Slashdot is a Bad Place to Ask This (4, Interesting)

terbeaux (2579575) | about two weeks ago | (#47432147)

Everyone here is going to tell you that a human needs to be there because that is their livelihood. Any task can be automated at a cost. I am guessing that it is not your current task to automate maintenance tasks otherwise you wouldn't be asking. Somewhere up your chain they decided that for the uptime / quality of service it is more cost effective to have a human do it. That does not mean that you can not present a case showing otherwise. I highly suggest that you win approval and backing before taking time to try to automate anything.

Out of curiosity, are they VMs?

Re:Slashdot is a Bad Place to Ask This (0)

Anonymous Coward | about two weeks ago | (#47432505)

snapshots FTW!

Do a risk assessment. (0)

Anonymous Coward | about two weeks ago | (#47432149)

What's the impact if it all goes wrong and you're not there? If impact is huge and you're fired if it all goes bad, be there. If it doesn't matter and it can fail with no consequences, script it.

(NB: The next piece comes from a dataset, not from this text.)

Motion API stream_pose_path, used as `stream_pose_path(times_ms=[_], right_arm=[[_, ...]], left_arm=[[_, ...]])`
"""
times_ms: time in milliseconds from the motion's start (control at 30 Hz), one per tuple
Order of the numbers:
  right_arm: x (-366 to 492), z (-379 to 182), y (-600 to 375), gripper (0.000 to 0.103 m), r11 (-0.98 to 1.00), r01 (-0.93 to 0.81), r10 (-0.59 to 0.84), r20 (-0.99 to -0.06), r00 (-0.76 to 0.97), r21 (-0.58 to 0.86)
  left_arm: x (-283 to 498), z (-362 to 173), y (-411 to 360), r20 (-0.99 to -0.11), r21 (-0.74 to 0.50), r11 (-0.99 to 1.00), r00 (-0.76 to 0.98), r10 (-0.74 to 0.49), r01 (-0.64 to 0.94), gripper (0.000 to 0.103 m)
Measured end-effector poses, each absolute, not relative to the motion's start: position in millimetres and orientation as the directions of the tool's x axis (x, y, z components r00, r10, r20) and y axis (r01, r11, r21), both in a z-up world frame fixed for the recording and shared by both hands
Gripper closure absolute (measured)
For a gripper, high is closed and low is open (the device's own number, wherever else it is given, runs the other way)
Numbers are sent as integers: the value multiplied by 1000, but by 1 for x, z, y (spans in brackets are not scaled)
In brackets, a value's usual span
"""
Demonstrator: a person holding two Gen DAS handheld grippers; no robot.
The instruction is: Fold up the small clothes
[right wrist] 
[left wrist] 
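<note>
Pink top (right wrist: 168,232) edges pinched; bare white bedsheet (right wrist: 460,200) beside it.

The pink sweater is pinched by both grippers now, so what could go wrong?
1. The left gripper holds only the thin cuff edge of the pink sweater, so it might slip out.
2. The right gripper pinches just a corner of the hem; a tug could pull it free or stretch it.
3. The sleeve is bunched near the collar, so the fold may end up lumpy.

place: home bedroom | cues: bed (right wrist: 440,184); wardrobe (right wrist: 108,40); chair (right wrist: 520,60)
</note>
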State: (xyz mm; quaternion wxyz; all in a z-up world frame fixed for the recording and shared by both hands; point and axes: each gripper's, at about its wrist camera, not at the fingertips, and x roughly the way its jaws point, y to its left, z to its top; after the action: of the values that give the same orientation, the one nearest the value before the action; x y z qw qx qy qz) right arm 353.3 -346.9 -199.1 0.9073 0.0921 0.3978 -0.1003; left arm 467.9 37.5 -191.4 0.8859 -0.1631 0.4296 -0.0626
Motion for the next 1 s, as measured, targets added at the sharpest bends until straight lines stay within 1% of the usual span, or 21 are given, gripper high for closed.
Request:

Disclaimer: Today (Friday) I found out my company is doing a DR exercise from 10PM tonight to 9AM tomorrow. I'm an ITSec manager, and they wanted to know if they could make a "few firewall changes if they need to". I said no, and told them I would stay up late to review and approve any emergency changes they want but they were NOT getting "carte blanche" with no ITSec oversight, as that would be really irresponsible and break SOX, etc... You do what you have to in order to get the job done properly!

(Posting Anonymous so !humblebragging.)

How about using a remote console? (0)

Anonymous Coward | about two weeks ago | (#47432155)

If you were to set up a hardware remote console, you could do it from home. So yeah, it's 15 minutes out of bed, but then it's right back to bed.

I have automated maintenances in the form of ... (2)

spads (1095039) | about two weeks ago | (#47432157)

...service bounces that are happening all the time. When it occurs and/or if any other issues, I can send myself a mail. My blackberry has filters which allow an alarm to go off which can wake me during the night. That would seem to meet your needs.

Nature of the beast (1)

Danzigism (881294) | about two weeks ago | (#47432175)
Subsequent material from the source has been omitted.